— Assignment —
All lines from the opening of the data to the line containing "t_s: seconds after" must be returned unchanged, and only those lines.

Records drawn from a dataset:
──────

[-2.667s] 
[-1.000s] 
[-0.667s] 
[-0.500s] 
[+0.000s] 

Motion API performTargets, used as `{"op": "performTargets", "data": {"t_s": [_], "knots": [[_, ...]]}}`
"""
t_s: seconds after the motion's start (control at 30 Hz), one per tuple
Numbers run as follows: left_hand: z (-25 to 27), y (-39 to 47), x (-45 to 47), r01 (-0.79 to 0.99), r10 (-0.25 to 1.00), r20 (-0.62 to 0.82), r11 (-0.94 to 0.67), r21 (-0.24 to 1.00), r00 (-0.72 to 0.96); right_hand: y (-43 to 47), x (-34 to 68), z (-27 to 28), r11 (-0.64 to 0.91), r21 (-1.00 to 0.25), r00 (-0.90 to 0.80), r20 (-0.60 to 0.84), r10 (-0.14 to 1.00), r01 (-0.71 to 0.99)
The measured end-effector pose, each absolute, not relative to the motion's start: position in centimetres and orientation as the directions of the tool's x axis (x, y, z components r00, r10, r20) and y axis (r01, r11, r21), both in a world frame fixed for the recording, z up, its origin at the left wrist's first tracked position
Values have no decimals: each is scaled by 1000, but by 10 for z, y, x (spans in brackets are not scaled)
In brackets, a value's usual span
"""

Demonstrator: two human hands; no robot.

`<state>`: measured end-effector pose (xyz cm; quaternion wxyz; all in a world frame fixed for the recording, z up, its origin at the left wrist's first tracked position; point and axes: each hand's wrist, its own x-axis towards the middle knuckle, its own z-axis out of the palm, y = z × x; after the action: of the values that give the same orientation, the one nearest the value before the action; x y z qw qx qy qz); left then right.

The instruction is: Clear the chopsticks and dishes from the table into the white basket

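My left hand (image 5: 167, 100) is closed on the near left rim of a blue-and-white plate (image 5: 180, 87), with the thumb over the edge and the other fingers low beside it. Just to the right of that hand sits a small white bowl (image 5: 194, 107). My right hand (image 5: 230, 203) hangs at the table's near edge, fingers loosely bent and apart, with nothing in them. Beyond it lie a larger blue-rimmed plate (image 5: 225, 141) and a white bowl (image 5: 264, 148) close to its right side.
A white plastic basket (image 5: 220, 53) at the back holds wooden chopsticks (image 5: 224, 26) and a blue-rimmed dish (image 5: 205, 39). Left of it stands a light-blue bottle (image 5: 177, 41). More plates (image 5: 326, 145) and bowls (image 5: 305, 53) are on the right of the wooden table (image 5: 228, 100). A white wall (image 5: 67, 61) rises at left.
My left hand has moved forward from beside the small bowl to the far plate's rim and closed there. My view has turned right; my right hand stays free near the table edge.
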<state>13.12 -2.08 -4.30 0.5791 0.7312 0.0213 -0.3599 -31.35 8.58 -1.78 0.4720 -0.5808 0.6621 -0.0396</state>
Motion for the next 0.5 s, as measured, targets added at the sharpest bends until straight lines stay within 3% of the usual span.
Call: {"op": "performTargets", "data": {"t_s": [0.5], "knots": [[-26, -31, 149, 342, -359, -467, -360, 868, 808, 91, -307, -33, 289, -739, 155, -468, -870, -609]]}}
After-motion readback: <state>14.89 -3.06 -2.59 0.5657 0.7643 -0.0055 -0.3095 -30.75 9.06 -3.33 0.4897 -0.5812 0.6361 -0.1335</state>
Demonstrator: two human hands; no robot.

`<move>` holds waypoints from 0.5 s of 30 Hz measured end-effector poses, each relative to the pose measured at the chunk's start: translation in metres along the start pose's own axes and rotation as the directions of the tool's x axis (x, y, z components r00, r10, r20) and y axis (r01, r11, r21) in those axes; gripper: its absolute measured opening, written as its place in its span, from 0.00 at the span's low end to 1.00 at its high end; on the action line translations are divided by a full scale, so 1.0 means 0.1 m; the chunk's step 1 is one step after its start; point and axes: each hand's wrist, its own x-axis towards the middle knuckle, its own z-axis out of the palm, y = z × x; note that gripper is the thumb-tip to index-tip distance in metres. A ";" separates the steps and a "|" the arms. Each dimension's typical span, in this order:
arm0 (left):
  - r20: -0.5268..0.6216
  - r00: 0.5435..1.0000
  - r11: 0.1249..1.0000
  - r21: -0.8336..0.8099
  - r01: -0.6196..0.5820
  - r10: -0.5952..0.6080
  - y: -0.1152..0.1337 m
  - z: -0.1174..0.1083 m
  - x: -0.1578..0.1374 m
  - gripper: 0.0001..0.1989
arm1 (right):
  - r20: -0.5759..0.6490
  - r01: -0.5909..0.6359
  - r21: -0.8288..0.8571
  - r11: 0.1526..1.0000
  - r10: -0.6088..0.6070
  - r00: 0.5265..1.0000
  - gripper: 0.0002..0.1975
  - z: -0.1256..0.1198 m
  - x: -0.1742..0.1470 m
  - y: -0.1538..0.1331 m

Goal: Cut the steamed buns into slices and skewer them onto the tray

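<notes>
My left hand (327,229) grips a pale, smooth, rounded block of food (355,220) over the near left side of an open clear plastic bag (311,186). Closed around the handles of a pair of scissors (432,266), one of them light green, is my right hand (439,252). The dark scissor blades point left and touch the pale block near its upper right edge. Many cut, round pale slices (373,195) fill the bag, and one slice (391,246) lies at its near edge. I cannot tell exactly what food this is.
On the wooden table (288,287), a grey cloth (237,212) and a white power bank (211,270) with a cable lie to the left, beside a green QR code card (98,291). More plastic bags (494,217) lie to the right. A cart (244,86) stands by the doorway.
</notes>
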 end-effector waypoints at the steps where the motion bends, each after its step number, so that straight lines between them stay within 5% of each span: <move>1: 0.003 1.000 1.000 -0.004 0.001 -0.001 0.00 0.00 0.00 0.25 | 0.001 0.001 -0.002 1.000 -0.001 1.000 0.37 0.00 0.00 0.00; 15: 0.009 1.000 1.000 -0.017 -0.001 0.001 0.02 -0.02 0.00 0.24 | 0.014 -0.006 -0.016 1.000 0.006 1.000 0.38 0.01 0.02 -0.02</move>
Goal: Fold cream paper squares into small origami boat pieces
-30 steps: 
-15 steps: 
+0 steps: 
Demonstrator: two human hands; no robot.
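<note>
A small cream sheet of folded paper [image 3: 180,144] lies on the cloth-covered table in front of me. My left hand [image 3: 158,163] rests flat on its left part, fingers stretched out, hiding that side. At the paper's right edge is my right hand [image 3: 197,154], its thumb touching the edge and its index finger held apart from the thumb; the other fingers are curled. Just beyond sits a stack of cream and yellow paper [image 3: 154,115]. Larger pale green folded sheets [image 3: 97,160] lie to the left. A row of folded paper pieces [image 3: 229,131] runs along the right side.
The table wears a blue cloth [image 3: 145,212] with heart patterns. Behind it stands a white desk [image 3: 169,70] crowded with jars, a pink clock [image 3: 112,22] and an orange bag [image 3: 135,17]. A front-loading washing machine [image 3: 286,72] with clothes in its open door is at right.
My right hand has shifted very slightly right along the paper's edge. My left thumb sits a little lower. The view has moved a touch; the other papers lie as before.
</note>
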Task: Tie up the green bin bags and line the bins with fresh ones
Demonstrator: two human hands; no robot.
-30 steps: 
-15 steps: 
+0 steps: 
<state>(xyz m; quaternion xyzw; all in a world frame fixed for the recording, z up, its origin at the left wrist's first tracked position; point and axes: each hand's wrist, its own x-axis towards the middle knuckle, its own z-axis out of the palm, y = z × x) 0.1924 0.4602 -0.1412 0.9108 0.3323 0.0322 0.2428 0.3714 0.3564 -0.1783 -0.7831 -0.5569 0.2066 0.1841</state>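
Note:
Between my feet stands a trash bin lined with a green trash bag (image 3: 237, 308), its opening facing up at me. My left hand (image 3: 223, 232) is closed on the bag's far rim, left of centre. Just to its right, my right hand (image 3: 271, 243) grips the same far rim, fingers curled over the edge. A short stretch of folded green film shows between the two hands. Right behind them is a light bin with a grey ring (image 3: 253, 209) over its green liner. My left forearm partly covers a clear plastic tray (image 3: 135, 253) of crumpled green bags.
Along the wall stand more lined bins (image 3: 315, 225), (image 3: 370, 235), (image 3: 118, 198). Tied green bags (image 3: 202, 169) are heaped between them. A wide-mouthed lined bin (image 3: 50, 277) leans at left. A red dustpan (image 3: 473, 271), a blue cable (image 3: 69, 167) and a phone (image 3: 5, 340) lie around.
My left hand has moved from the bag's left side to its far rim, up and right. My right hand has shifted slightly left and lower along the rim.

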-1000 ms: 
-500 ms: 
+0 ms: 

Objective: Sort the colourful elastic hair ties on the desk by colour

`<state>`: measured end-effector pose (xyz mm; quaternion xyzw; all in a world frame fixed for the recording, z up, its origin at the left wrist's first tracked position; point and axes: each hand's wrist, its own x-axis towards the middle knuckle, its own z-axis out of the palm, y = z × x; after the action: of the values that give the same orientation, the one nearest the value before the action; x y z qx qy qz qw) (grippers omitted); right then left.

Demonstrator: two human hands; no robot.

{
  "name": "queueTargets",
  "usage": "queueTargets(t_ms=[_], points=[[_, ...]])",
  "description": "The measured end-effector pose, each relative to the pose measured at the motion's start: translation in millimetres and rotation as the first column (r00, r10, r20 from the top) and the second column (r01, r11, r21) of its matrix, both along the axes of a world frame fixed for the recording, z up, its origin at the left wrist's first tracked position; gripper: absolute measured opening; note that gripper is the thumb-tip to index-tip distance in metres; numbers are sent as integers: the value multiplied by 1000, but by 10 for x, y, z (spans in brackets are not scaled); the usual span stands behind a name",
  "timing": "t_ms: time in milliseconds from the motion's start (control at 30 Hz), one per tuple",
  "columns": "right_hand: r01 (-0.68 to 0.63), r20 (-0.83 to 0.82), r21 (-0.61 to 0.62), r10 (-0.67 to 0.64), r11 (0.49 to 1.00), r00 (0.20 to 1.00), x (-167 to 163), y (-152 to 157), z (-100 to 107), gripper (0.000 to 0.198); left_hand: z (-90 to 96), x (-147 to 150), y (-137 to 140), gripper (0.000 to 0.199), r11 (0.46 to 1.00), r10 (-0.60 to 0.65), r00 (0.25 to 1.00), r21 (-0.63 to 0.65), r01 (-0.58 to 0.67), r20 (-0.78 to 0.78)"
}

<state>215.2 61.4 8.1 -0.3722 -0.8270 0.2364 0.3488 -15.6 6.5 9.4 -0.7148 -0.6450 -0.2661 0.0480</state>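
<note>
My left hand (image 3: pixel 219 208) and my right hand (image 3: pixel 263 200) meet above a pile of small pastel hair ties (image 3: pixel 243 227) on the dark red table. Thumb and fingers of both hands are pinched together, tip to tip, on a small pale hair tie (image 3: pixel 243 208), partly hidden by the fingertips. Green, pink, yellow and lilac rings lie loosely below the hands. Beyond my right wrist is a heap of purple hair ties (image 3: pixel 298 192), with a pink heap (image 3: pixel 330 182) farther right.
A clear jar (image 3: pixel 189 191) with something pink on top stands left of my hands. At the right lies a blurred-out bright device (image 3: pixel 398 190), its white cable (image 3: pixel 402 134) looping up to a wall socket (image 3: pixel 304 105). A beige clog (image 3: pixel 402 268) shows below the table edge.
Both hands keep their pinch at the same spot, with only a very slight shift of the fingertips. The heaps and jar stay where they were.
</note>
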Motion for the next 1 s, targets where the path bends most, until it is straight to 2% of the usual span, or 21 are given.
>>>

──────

— Output —
[-2.667s] 
[-1.000s] 
[-0.667s] 
[-0.500s] 
[+0.000s] 

Motion API performTargets, used as `{"op": "performTargets", "data": {"t_s": [_], "knots": [[_, ...]]}}`
"""
t_s: seconds after the motion's start (control at 30 Hz), one per tuple

This concludes the response.